Start of Supplied data

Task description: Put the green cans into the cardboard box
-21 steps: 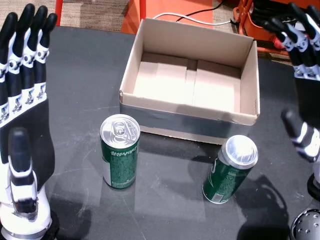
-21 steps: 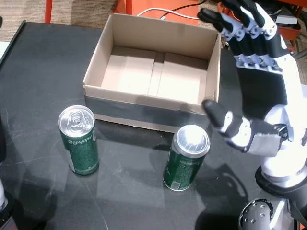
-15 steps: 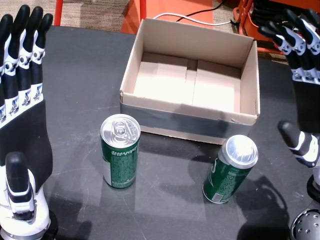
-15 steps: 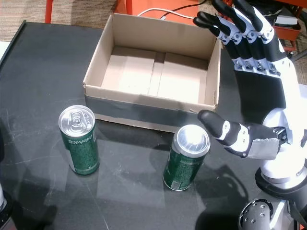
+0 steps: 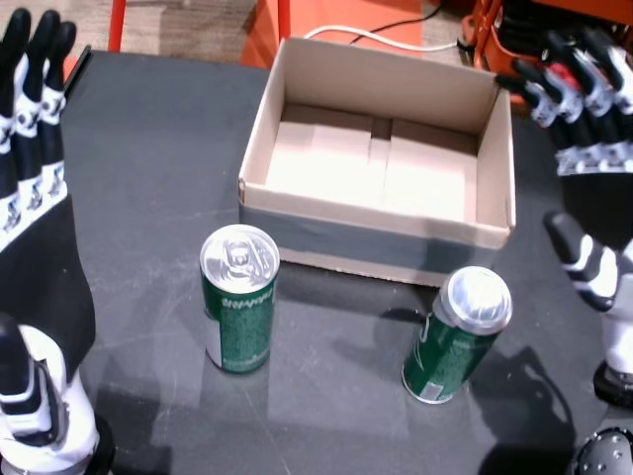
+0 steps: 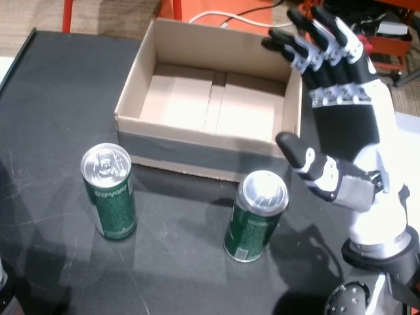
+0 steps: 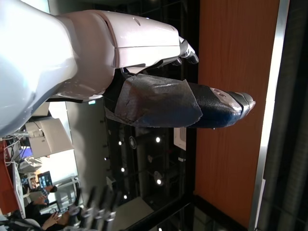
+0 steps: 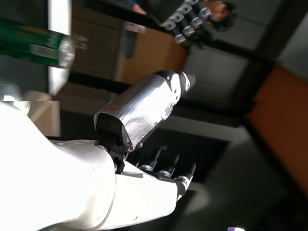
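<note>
Cans of green metal, two in number, are seen standing upright on a black table [image 5: 148, 168], both outside the cardboard box [image 5: 381, 163], which is empty and open at the top. One green can [image 5: 238, 299] stands near the box's front left corner; the other green can [image 6: 256, 215] stands near the front right corner, leaning slightly in these views.

Over the last half second the right hand [image 6: 338, 138] has been drawn in a little toward the box and the nearer can, its thumb now just beside that can's top but not seen touching it. All its fingers are spread and nothing is held. The left hand [image 5: 35, 228] has been moved slightly outward toward the edge of the view; its fingers are straight and side by side, the thumb apart, and nothing is held.

Neither can has been shifted. The task is judged to be at its start: the right hand appears to be lining up for a grasp on the can beside it.
</note>
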You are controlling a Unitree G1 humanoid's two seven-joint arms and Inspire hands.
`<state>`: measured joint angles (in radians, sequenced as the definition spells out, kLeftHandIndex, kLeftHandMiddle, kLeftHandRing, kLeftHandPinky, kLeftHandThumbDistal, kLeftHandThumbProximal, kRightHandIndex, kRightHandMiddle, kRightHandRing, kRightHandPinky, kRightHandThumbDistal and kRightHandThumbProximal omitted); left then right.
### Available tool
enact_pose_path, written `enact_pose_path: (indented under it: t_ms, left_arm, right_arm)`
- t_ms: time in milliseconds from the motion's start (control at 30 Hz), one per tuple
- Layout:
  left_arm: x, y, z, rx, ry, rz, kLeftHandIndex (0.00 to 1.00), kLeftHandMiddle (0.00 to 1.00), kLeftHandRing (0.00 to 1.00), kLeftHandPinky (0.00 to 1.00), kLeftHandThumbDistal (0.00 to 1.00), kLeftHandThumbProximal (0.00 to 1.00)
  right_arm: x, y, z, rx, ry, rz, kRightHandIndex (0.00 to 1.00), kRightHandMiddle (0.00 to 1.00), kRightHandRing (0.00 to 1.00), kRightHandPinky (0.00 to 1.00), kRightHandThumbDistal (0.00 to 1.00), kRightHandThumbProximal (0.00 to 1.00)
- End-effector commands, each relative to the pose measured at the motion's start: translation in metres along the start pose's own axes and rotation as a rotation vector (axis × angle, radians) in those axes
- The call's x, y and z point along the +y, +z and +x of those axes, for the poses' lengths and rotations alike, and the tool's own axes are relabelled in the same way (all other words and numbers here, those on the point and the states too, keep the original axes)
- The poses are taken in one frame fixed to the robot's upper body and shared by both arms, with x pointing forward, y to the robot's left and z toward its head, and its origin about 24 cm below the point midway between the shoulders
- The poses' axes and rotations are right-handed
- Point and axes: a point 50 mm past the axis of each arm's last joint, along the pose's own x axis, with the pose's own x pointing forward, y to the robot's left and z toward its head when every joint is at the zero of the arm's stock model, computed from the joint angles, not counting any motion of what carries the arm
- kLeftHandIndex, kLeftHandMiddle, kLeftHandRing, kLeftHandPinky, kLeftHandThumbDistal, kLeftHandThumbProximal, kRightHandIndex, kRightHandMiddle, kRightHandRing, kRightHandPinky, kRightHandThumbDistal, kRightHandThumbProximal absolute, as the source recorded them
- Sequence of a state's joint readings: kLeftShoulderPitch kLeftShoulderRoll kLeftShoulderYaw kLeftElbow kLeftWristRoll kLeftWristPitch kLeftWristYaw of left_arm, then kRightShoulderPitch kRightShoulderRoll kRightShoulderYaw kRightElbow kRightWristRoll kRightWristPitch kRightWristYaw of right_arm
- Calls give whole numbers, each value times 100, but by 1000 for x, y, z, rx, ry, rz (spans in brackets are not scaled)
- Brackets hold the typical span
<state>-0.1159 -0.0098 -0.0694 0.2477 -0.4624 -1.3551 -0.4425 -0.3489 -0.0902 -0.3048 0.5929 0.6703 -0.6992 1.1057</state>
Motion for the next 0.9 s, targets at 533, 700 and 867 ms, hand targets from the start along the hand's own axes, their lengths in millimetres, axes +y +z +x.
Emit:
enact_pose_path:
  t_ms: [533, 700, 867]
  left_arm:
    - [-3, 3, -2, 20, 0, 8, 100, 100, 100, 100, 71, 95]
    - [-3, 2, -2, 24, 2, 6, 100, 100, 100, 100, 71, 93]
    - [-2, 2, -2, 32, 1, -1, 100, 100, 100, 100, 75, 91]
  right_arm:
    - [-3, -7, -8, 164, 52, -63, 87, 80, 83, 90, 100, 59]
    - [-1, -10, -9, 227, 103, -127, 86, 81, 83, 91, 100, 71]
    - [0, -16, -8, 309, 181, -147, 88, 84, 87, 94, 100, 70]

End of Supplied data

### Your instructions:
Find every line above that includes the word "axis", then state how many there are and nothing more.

### Solved exercise:
2